Tim Teufel – Despite never playing more than 100 games in a season following ’86, Teufel stuck around as a utility infielder who could get on base in a pinch and supply some pinch-hitting pop if needed. He spent two more full seasons in San Diego before retiring in 1993.

Tom Herr – Like Templeton, another infielder more known for his days with another NL team. Herr was the starting second baseman on Opening Day but was reduced to a bench/utility role by June. Traded to the Giants in August and retired after the season.

Dave Magadan – In 1990, Magadan challenged for a batting title and received actual, real MVP votes after the season. (He finished better than worst!) The year after, he was a solid fourth of an infield that was low-key super-enjoyable for Mets fans to watch. Magadan at first, Jefferies at second, Johnson at third, and Kevin Elster at short was a group that was, at its best, definitely not old and terrible.

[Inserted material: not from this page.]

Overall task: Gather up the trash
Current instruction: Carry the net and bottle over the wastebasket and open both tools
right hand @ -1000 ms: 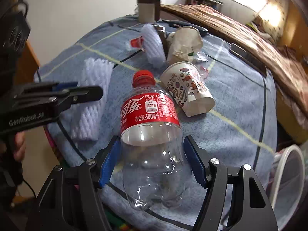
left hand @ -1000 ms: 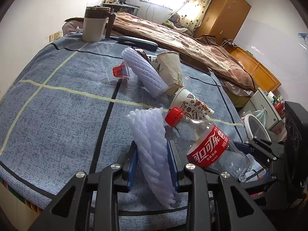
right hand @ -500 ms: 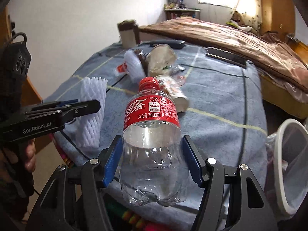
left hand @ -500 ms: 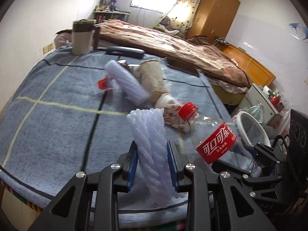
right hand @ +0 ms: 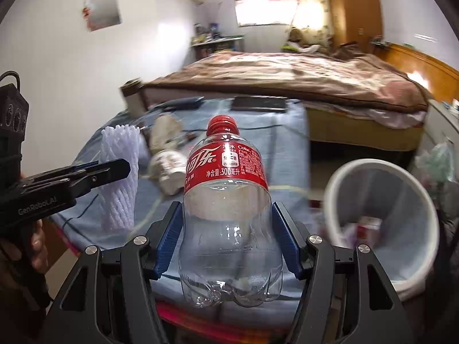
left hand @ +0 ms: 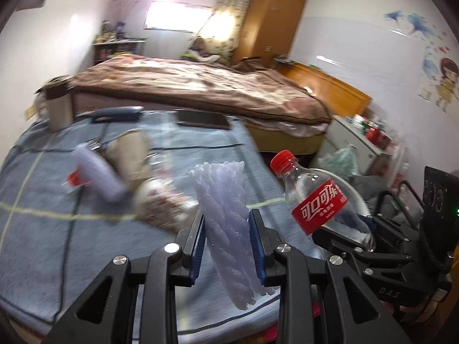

Mackey Sasser – Everyone remembers the throwing yips that nearly derailed his career in 1990—14 errors in 87 games—but what many forget is that Sasser largely overcame those issues in 1991, committing just one error in 179 chances over 43 games at catcher. Regardless, his career was more or less headed in its natural downward trajectory by that time, even at 28. I talked to him years ago for a magazine story on the yips that never ran. He was coaching community college ball down in Alabama. He’s now also the athletic director there. Good for him.

Kevin Elster – I was a catcher in youth ball, but if I’d had a better throwing arm, I probably would’ve played shortstop and Elster would’ve been the reason. He made the position look easy and fun, 88 games without an error and all that. Little did we know that it would all come to an end after ’91. Shoulder surgery just a week into the ’92 season ended his Mets tenure, but he would go on to appear in Little Big League, so it worked out OK for him.

Vince Coleman – In 1992, Coleman, along with teammates Gooden and Daryl Boston, was brought up on a rape charge that was later dropped. He also physically assaulted manager Jeff Torborg on the field. In 1993, he was charged with a felony for tossing a lit firecracker at fans outside Dodger Stadium. (His attorney? A pre-OJ Robert Shapiro.) But in 1991, he was merely injured and terrible, clocking in a sub-zero WARP over 72 games.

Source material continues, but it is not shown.